* _Problem to work on_: Skip the images and return the records below exactly.
::: Data
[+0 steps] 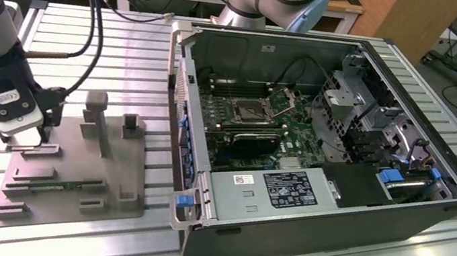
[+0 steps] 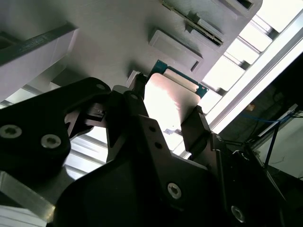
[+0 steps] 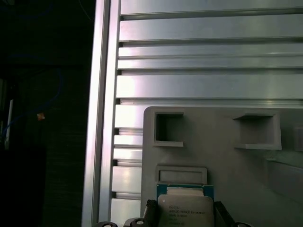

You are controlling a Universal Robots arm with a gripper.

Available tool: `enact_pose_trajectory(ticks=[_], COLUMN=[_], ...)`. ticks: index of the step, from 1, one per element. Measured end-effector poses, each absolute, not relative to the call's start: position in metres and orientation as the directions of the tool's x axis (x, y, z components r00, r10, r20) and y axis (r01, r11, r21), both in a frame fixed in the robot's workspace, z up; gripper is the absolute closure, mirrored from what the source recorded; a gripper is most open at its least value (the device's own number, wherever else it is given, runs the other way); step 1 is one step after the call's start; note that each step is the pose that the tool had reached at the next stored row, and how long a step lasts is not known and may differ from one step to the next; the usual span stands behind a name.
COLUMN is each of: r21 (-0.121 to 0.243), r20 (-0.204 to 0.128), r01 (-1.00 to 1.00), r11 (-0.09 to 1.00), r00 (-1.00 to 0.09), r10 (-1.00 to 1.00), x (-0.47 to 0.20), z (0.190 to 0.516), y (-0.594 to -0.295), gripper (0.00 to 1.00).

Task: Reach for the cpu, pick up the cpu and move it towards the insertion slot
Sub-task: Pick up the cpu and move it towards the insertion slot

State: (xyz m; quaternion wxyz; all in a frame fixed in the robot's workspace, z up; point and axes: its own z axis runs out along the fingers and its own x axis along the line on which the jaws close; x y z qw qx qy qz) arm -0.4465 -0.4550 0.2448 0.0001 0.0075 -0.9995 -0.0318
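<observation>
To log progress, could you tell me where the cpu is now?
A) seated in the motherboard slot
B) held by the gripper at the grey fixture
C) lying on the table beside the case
B: in the second wrist view the gripper is shut on the cpu; the exterior view places it at the fixture, away from the slot.

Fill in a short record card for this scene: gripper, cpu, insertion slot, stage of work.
gripper: shut on two opposite edges of the cpu, over the grey fixture plate
cpu: silvery top up; whether it is lifted off the plate cannot be told
insertion slot: on the green board inside the open computer case, apart from the gripper
stage: cpu gripped, not yet at the insertion slot
</observation>
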Motion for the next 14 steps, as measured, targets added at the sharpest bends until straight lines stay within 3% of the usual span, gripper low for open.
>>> enact_pose_trajectory(ticks=[14], r21=[0.063], r20=[0.0], r01=[-0.015], r11=[0.998], r00=[-1.0], r10=[-0.015], x=[-0.4465], z=[0.2507], y=[-0.455], gripper=[0.45])
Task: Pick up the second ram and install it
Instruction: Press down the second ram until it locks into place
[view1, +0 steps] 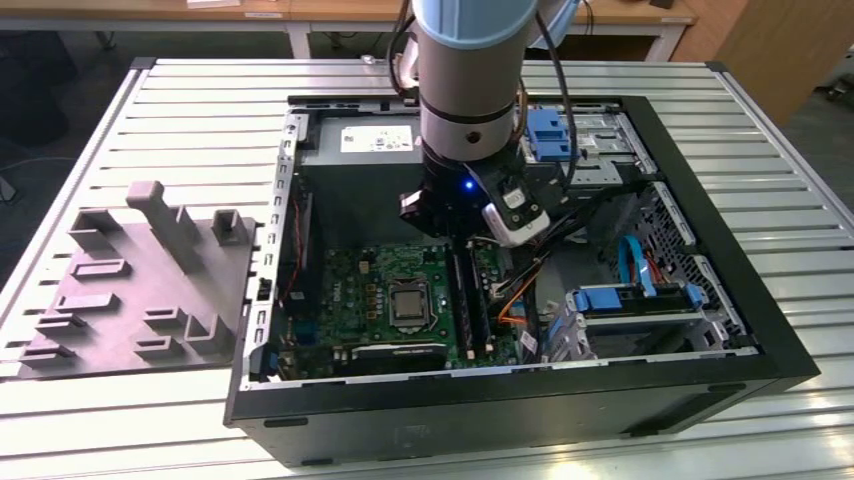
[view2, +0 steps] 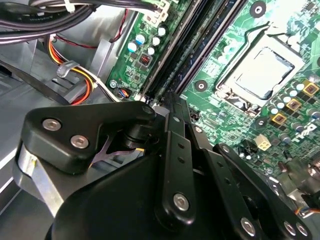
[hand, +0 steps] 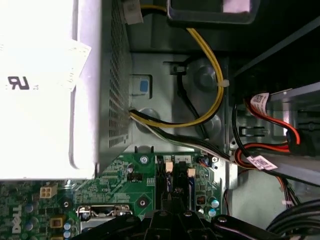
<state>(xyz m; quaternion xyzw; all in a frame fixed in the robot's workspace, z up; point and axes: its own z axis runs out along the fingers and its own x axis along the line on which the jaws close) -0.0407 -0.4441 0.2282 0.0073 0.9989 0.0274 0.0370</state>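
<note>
RAM is the matter at this moment: the second ram (view2: 172, 60) is judged to be the thin dark-blue strip seen standing on edge among the long black socket strips (view2: 200, 47) in the second wrist view, though a seated stick and an empty slot cannot be told apart with certainty there. Nearest the cameras, the hand (view2: 172, 107) is seen from behind its black linkage; its tips are brought close together right at the near end of that strip. Whether they are clamped on the stick or merely pressed against it cannot be told.

In the first wrist view the same hand (hand: 172, 207) is placed directly over the memory slots at the edge of the green motherboard (hand: 135, 175).

Farther off, in the exterior view, the arm (view1: 467, 90) is lowered into the open computer case (view1: 721, 250), with the hand (view1: 458, 245) at the far end of the slots beside the processor socket (view1: 404, 303).

The gray holder block (view1: 134, 285) on the slatted surface (view1: 200, 110) is seen with no stick in it, so the pick-up is judged done and the seating under way or nearly finished.
</note>
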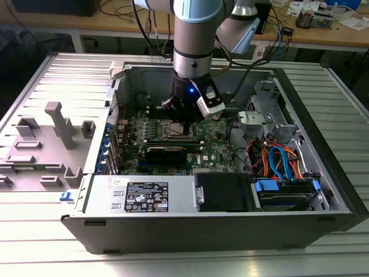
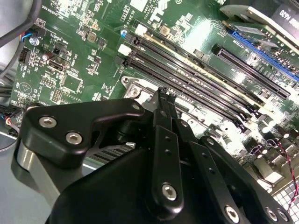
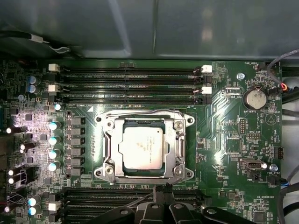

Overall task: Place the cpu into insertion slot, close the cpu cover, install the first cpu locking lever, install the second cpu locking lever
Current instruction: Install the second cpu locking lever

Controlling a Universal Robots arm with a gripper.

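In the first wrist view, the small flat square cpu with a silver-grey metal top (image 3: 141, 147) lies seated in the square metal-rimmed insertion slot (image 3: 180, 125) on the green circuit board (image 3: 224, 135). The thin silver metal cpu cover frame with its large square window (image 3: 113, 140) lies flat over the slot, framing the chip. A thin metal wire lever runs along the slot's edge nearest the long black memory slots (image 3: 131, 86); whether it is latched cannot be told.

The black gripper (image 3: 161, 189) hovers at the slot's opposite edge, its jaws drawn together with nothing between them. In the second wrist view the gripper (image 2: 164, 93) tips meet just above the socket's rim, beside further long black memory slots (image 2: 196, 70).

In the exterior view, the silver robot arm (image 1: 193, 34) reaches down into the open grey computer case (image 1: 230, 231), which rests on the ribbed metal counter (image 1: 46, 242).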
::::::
* _Solution for this problem_:
[+0 steps] 
[+0 steps] 
[+0 steps] 

You are controlling a Universal Robots arm with a gripper.

Available tool: `enact_pose_trajectory(ticks=[_], COLUMN=[_], ...)`. ticks: index of the step, from 1, one per element. Measured end-effector poses, each absolute, not relative to the call's start: position in metres and orientation as the directions of the tool's x axis (x, y, z components r00, r10, r20) and y axis (r01, r11, r21), both in a frame fixed in the robot's workspace, z up; gripper is the absolute closure, mirrored from what the source recorded; a gripper is most open at its least value (the device's own number, wherever else it is given, runs the other way); step 1 is one step after the call's start; note that each step is the pose that the tool had reached at the next stored row, and how long a step lasts is not known and may differ from one step to the next; the usual span stands behind a name.
COLUMN is each of: r21 (-0.121 to 0.243), r20 (-0.204 to 0.128), r01 (-1.00 to 1.00), r11 (-0.09 to 1.00), r00 (-1.00 to 0.09), r10 (-1.00 to 1.00), x (-0.47 to 0.20), z (0.190 to 0.516), y (-0.594 to -0.295), gripper (0.00 to 1.00).

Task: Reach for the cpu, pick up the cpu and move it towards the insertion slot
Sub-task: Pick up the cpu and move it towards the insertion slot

State: (xyz m; quaternion wxyz; all in a frame fixed in the robot's workspace, z up; point and axes: its own z axis runs out along the fingers and its own x axis along the line on which the jaws close; x y z qw qx qy qz) arm -0.4465 -0.4550 0.2448 0.0001 0.0075 -0.9995 -0.0318
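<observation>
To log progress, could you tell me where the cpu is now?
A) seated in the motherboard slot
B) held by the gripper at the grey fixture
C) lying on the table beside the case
B: in the second wrist view the gripper is shut on the cpu; the exterior view places it at the fixture, away from the slot.

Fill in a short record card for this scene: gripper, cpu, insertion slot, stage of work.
gripper: shut on two opposite edges of the cpu, over the grey fixture plate
cpu: silvery top up; whether it is lifted off the plate cannot be told
insertion slot: on the green board inside the open computer case, apart from the gripper
stage: cpu gripped, not yet at the insertion slot
</observation>
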Motion for the next 14 steps, as measured, targets added at the sharpest bends until straight lines stay within 3% of the usual span, gripper low for open.
>>> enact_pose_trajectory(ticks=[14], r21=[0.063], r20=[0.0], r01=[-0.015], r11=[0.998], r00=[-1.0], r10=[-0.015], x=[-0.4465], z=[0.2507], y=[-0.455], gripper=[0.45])
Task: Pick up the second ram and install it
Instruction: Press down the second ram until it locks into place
[view1, +0 steps] 
[view2, +0 steps] 
[hand, +0 steps] 
<state>(xyz m; quaternion xyzw; all in a frame fixed in the robot's workspace, z up; point and axes: its own z axis runs out along the fingers and its own x axis along the line on which the jaws close) -0.0407 -0.4441 0.2282 0.0073 0.9989 0.0274 0.0370</state>
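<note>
RAM is the matter at this moment: the second ram (view2: 172, 60) is judged to be the thin dark-blue strip seen standing on edge among the long black socket strips (view2: 200, 47) in the second wrist view, though a seated stick and an empty slot cannot be told apart with certainty there. Nearest the cameras, the hand (view2: 172, 107) is seen from behind its black linkage; its tips are brought close together right at the near end of that strip. Whether they are clamped on the stick or merely pressed against it cannot be told.

In the first wrist view the same hand (hand: 172, 207) is placed directly over the memory slots at the edge of the green motherboard (hand: 135, 175).

Farther off, in the exterior view, the arm (view1: 467, 90) is lowered into the open computer case (view1: 721, 250), with the hand (view1: 458, 245) at the far end of the slots beside the processor socket (view1: 404, 303).

The gray holder block (view1: 134, 285) on the slatted surface (view1: 200, 110) is seen with no stick in it, so the pick-up is judged done and the seating under way or nearly finished.
</note>
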
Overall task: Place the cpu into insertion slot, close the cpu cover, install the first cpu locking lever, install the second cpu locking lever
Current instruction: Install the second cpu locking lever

Controlling a Universal Robots arm with a gripper.

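In the first wrist view, the small flat square cpu with a silver-grey metal top (image 3: 141, 147) lies seated in the square metal-rimmed insertion slot (image 3: 180, 125) on the green circuit board (image 3: 224, 135). The thin silver metal cpu cover frame with its large square window (image 3: 113, 140) lies flat over the slot, framing the chip. A thin metal wire lever runs along the slot's edge nearest the long black memory slots (image 3: 131, 86); whether it is latched cannot be told.

The black gripper (image 3: 161, 189) hovers at the slot's opposite edge, its jaws drawn together with nothing between them. In the second wrist view the gripper (image 2: 164, 93) tips meet just above the socket's rim, beside further long black memory slots (image 2: 196, 70).

In the exterior view, the silver robot arm (image 1: 193, 34) reaches down into the open grey computer case (image 1: 230, 231), which rests on the ribbed metal counter (image 1: 46, 242).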

The answer was written out completely.